High-performance audio feature extraction, batch analysis, and built-in perceptual features for playlist generation.
sonara — from Latin sonare, "to sound, to resonate"
Installation
pip install sonara
Requires Python 3.9+. Pre-built wheels available for Linux, macOS (Intel & Apple Silicon), and Windows.
Build from source:
git clone https://github.com/kkollsga/sonara.git
cd sonara
pip install maturin
maturin develop --release
Quick Start
import sonara
import numpy as np
# Load audio
y, sr = sonara.load("track.mp3", sr=22050)
# STFT
D = sonara.stft(y)
S_db = sonara.amplitude_to_db(np.abs(D))
# Mel spectrogram + MFCC
mel = sonara.melspectrogram(y=y, sr=22050.0)

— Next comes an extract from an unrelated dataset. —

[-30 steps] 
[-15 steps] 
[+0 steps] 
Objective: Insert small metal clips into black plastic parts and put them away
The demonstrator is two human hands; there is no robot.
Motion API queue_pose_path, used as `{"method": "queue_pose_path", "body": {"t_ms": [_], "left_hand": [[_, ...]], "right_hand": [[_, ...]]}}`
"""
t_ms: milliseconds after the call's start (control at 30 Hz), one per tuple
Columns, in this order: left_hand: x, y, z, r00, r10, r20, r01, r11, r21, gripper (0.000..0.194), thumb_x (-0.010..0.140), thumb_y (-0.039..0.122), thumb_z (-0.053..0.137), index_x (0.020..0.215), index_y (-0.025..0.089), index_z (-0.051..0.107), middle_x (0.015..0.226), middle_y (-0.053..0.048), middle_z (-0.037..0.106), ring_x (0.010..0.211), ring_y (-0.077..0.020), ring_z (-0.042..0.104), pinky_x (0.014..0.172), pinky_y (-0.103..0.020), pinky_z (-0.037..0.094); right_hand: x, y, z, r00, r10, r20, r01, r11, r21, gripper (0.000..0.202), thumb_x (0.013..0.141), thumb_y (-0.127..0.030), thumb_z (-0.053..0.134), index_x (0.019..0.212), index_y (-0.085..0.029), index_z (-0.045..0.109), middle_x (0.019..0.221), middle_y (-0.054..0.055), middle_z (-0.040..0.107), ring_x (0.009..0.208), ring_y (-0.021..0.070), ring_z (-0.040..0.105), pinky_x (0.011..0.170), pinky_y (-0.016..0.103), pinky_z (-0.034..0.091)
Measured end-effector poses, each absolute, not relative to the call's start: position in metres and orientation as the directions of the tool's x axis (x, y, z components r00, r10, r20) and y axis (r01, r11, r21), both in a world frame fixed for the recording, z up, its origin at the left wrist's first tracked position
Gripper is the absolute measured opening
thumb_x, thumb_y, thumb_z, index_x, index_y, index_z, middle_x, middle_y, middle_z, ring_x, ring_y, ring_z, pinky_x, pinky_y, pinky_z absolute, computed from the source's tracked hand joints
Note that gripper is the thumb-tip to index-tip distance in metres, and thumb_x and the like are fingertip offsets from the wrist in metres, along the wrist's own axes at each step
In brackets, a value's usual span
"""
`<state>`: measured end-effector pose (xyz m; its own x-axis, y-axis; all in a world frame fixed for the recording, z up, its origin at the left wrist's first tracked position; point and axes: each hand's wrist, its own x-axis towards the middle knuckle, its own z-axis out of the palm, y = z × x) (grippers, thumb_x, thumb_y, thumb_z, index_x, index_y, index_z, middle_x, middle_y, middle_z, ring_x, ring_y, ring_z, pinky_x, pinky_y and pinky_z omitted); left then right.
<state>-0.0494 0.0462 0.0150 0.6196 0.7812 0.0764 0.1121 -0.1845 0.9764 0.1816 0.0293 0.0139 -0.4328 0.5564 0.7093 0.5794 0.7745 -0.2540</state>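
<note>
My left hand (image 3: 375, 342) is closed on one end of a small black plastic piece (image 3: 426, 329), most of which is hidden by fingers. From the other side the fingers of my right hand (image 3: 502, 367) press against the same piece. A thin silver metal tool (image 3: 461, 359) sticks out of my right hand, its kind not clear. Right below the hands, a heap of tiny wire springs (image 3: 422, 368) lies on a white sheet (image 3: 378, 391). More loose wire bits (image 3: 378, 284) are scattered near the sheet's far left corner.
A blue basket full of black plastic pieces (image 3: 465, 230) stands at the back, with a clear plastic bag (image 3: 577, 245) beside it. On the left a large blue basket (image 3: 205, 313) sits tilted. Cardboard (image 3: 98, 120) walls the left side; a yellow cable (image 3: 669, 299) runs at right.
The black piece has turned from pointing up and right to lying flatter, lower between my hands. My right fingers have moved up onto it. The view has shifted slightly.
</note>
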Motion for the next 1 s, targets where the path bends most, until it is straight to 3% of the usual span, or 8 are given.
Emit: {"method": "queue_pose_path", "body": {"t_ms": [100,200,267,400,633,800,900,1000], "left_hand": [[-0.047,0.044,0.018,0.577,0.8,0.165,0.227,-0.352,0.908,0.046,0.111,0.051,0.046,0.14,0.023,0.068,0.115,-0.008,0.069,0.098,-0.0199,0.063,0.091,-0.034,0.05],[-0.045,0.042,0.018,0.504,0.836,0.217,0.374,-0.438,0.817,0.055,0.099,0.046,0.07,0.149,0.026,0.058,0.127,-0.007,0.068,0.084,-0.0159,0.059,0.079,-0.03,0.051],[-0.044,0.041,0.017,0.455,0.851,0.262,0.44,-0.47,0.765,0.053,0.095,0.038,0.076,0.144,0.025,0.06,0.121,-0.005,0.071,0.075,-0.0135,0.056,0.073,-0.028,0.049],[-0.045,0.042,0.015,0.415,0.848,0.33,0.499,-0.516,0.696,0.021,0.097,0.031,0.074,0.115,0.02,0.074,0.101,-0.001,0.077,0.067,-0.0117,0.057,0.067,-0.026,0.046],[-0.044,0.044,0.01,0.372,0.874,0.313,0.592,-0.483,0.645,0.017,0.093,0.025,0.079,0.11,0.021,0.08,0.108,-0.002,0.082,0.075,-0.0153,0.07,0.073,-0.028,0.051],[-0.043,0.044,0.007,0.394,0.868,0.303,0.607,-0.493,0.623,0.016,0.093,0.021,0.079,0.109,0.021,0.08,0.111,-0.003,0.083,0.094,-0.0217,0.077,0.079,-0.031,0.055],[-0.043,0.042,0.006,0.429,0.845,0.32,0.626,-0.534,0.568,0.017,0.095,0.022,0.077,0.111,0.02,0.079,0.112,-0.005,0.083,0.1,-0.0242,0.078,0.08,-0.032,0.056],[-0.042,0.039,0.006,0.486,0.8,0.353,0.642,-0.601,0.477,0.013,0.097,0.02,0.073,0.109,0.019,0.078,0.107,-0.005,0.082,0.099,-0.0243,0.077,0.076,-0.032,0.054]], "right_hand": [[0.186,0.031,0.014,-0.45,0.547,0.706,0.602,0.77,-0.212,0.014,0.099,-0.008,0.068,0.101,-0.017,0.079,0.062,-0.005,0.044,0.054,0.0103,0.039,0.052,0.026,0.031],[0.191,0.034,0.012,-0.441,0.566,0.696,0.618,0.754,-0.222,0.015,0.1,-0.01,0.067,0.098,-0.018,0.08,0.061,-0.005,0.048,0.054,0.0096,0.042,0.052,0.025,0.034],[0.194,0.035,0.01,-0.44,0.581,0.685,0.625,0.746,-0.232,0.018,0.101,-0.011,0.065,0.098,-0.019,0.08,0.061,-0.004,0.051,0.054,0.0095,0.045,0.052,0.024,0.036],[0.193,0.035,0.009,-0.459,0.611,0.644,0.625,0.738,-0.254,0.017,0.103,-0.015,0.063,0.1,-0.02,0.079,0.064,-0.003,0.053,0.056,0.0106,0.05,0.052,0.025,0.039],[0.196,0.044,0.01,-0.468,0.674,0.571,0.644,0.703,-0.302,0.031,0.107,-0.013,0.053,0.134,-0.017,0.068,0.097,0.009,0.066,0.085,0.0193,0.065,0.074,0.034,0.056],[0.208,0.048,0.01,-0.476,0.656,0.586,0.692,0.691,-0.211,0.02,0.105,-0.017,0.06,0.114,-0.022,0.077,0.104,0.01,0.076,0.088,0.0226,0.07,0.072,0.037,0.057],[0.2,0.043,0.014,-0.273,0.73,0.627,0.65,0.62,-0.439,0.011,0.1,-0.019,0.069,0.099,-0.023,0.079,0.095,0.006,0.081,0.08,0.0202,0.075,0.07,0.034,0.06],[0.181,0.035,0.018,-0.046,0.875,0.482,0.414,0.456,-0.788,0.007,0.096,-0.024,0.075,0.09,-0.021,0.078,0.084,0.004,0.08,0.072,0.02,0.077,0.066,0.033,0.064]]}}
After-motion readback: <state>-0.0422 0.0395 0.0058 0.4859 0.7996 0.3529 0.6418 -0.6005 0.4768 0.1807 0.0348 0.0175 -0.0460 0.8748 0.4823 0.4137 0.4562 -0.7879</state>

mfcc = sonara.mfcc(y=y, sr=22050.0, n_mfcc=13)
# Beat tracking
tempo, beats = sonara.beat_track(y=y, sr=22050)
# Chroma & HPCP
chroma = sonara.chroma_stft(y=y, sr=22050.0)
hpcp = sonara.hpcp(power_spec, freqs)
# Pitch estimation
f0, voiced, prob = sonara.pyin(y, fmin=65.0, fmax=2093.0, sr=22050)
Analysis Pipeline
sonara includes a fused analysis pipeline that extracts all features in a single optimized pass. Three modes control the depth of analysis:
Modes
| Mode | Features | Time (10s track) | Use case |
|---|---|---|---|
compact |
11 core features | ~1.2 ms | Fast scanning, metadata |
playlist |
30+ features incl. tonal & perceptual | ~4 ms | Playlist generation, music discovery |
full |
All features incl. time signature | ~50 ms | Research, comprehensive analysis |
Compact mode (default)
Core signal features, always computed:
r = sonara.analyze_file("track.mp3", mode="compact")
r['bpm'] # Tempo (BPM)
r['beats'] # Beat frame positions
r['onset_frames'] # Onset positions
r['onset_density'] # Onsets per second
r['rms_mean'] # Average loudness (RMS)
r['rms_max'] # Peak loudness (RMS)
r['loudness_lufs'] # Integrated loudness (LUFS, ITU-R BS.1770-4)
r['dynamic_range_db'] # Loudness range (p95 - p5, dB)
r['spectral_centroid_mean'] # Brightness (Hz)
r['zero_crossing_rate'] # Percussiveness proxy
r['duration_sec'] # Track length
Playlist mode
Everything for playlist generation: spectral features, MFCCs (timbre fingerprint), chroma (harmony), tonal analysis (chords, dissonance), plus perceptual features:
r = sonara.analyze_file("track.mp3", mode="playlist")
# Perceptual features (0.0 - 1.0)
r['energy'] # Perceived intensity (loudness + brightness + activity)
r['danceability'] # Beat regularity + tempo sweet spot + rhythm
r['valence'] # Mood (0 = sad/dark, 1 = happy/bright)
r['acousticness'] # Acoustic vs electronic character
# Musical key
r['key'] # e.g. "C major", "A minor"
r['key_confidence'] # How confident the key detection is (0.0 - 1.0)
# Tonal analysis
r['chord_sequence'] # Beat-synchronous chord labels, e.g. ["Am", "F", "C", "G"]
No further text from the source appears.